#### What the task asks
Would you pull out every line of the material that contains the string "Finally"?

#### Given information

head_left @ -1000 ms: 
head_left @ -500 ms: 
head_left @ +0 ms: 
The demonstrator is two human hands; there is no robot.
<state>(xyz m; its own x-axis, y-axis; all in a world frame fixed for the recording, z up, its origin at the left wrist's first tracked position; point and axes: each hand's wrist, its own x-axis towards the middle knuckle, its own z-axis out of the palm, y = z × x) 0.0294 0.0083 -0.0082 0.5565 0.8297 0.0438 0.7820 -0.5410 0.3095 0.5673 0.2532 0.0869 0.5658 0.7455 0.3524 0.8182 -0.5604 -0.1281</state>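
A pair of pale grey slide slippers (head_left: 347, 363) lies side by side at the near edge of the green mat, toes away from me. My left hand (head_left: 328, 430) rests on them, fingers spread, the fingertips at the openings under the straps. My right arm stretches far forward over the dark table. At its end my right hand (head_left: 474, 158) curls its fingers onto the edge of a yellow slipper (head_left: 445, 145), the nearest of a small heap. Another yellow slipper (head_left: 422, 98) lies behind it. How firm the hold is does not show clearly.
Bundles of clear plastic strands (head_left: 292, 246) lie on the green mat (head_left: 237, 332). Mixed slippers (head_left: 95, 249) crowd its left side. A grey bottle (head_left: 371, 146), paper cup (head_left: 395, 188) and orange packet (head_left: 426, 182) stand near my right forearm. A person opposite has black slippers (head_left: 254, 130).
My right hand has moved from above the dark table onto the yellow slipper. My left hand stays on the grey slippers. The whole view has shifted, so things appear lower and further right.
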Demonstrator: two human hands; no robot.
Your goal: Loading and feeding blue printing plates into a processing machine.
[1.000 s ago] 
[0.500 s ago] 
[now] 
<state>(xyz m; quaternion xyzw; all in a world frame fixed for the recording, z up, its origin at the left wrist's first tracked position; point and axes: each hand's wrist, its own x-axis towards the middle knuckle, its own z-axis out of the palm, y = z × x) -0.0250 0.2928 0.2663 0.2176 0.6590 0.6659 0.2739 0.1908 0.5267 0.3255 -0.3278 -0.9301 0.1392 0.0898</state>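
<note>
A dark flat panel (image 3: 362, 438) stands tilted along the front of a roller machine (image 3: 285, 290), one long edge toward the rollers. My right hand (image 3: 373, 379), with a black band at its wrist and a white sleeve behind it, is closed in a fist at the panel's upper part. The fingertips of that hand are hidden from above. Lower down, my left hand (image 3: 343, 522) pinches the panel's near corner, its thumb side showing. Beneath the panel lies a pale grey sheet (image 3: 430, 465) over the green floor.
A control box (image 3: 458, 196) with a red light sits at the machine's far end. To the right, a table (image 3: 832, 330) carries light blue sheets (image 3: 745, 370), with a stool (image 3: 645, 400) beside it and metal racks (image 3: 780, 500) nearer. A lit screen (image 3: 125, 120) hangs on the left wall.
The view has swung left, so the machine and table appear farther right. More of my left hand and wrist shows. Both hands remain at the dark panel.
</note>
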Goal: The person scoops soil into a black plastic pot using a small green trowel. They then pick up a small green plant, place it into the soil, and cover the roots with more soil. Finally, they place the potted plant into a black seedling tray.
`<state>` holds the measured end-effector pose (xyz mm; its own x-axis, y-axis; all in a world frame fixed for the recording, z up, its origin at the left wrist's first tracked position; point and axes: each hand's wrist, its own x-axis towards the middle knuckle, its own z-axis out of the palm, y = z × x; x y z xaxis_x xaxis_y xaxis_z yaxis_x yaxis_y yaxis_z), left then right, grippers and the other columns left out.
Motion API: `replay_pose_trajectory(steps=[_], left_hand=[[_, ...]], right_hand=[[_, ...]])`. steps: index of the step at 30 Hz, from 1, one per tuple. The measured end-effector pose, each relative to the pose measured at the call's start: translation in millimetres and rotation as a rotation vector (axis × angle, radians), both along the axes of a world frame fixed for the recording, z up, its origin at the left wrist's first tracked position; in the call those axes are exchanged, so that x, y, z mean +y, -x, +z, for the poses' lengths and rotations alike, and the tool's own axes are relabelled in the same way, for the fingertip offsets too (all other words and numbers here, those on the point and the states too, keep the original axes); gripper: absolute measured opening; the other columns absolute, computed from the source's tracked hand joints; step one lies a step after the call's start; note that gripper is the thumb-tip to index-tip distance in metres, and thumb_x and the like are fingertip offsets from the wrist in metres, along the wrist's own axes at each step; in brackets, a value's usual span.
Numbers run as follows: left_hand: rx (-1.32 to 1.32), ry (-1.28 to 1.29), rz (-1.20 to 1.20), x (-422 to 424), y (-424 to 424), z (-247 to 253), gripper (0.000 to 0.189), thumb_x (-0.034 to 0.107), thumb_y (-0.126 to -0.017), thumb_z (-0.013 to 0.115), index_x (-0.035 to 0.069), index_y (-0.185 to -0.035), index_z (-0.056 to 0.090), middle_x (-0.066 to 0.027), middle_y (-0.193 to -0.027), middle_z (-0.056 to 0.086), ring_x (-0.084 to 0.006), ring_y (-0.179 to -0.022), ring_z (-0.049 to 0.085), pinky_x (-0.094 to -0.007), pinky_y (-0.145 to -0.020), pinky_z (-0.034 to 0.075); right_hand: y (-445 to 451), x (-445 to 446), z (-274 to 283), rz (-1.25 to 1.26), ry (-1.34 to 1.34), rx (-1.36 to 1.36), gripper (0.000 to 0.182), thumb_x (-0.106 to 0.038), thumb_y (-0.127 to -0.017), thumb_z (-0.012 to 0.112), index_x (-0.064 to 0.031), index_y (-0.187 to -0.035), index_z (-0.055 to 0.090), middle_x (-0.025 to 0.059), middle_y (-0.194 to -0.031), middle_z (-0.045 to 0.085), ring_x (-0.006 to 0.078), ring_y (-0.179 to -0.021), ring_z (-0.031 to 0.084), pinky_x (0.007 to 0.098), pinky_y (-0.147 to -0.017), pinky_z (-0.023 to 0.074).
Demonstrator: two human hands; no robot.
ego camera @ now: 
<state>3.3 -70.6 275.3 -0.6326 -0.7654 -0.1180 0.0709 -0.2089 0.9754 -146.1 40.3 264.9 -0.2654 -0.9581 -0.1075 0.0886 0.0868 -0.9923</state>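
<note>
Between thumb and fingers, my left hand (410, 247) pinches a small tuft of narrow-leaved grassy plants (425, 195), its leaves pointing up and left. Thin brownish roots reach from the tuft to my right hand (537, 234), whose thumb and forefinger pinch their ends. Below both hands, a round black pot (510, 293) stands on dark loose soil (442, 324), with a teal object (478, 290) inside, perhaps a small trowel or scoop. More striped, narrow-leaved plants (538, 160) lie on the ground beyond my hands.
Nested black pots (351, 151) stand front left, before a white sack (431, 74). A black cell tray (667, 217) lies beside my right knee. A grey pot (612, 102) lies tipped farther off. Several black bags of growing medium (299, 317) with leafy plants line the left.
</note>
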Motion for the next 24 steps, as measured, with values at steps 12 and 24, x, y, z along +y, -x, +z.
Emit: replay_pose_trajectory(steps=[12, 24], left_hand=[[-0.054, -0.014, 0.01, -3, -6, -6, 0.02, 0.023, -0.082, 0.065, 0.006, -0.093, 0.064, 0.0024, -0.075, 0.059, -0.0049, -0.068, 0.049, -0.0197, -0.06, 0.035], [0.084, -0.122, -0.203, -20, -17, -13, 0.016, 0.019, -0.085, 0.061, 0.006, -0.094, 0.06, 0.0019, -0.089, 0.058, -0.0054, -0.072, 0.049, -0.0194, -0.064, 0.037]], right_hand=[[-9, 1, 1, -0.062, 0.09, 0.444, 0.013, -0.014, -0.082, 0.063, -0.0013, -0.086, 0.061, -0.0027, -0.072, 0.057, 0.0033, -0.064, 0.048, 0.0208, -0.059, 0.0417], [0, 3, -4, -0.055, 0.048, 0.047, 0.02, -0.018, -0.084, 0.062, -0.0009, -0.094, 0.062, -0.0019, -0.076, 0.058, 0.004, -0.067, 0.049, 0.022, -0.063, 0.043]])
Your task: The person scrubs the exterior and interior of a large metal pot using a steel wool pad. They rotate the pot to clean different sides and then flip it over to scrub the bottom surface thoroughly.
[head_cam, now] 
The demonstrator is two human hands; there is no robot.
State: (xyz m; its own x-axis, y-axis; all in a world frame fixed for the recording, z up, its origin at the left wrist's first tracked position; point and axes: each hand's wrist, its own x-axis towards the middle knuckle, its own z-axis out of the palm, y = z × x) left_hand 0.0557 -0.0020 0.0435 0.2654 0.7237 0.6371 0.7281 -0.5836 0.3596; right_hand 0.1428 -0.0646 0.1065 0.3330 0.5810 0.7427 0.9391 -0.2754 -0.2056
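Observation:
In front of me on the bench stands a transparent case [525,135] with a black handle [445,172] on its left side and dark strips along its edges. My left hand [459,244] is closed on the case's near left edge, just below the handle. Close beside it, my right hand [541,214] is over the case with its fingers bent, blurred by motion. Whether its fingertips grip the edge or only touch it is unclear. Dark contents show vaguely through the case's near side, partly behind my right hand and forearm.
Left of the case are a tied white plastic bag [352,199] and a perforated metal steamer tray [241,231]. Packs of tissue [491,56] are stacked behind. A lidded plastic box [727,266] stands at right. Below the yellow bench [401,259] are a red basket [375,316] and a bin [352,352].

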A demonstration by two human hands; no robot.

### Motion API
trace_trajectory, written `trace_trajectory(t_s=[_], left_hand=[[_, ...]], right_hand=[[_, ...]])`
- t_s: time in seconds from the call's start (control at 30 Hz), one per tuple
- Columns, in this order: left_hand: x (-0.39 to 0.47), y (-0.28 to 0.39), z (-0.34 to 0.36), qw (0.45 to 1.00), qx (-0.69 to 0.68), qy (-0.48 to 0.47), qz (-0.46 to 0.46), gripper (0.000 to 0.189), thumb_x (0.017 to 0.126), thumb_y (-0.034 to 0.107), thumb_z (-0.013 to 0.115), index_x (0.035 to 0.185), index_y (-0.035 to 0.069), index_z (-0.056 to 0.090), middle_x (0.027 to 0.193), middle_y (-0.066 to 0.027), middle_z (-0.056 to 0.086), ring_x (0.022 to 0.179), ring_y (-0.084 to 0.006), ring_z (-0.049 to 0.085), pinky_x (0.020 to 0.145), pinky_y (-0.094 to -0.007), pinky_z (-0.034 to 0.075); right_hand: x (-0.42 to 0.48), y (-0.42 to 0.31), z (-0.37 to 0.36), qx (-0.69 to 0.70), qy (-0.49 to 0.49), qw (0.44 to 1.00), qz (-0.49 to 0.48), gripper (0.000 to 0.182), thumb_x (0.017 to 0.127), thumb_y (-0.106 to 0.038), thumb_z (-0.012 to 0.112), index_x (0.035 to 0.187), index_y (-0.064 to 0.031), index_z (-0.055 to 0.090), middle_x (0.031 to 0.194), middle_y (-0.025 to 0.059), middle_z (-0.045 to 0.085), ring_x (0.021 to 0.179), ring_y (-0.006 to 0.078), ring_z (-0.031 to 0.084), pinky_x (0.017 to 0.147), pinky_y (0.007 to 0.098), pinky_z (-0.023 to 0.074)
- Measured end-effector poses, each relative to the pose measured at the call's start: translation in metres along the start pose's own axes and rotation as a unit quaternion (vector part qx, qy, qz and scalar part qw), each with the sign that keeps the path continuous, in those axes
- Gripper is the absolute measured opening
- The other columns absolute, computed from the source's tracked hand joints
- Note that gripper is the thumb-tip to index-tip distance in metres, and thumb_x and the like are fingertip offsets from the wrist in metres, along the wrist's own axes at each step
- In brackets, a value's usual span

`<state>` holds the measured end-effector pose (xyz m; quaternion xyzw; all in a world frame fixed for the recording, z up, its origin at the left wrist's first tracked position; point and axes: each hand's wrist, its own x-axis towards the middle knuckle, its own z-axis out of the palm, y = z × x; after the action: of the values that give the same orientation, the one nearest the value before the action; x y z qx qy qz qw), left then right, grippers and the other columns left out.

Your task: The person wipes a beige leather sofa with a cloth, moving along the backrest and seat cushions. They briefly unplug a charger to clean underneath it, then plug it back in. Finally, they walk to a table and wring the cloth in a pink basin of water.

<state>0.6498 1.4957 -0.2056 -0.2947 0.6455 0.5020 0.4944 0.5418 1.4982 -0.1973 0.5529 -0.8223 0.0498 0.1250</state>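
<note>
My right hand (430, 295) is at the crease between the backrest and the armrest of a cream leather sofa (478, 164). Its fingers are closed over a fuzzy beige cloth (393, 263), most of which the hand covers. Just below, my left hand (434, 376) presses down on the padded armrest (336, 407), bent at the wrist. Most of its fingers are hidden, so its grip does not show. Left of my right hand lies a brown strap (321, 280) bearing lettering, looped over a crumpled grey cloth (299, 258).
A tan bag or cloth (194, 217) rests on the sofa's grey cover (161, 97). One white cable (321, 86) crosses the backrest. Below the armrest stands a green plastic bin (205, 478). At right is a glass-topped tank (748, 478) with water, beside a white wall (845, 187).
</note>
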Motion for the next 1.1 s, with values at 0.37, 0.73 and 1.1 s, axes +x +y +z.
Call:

#### Answer to the problem
Goal: The person scoops soil into a black plastic pot using a small green trowel. They then pick up a small green plant, place it into the soil, and cover the roots with more soil. Finally, they place the potted plant into a black seedling tray.
Your task: The person wipes a beige leather sofa with a cloth, moving along the backrest and seat cushions. They briefly unplug a charger to clean underneath it, then plug it back in. Finally, they walk to a table and wring the cloth in a pink basin of water.

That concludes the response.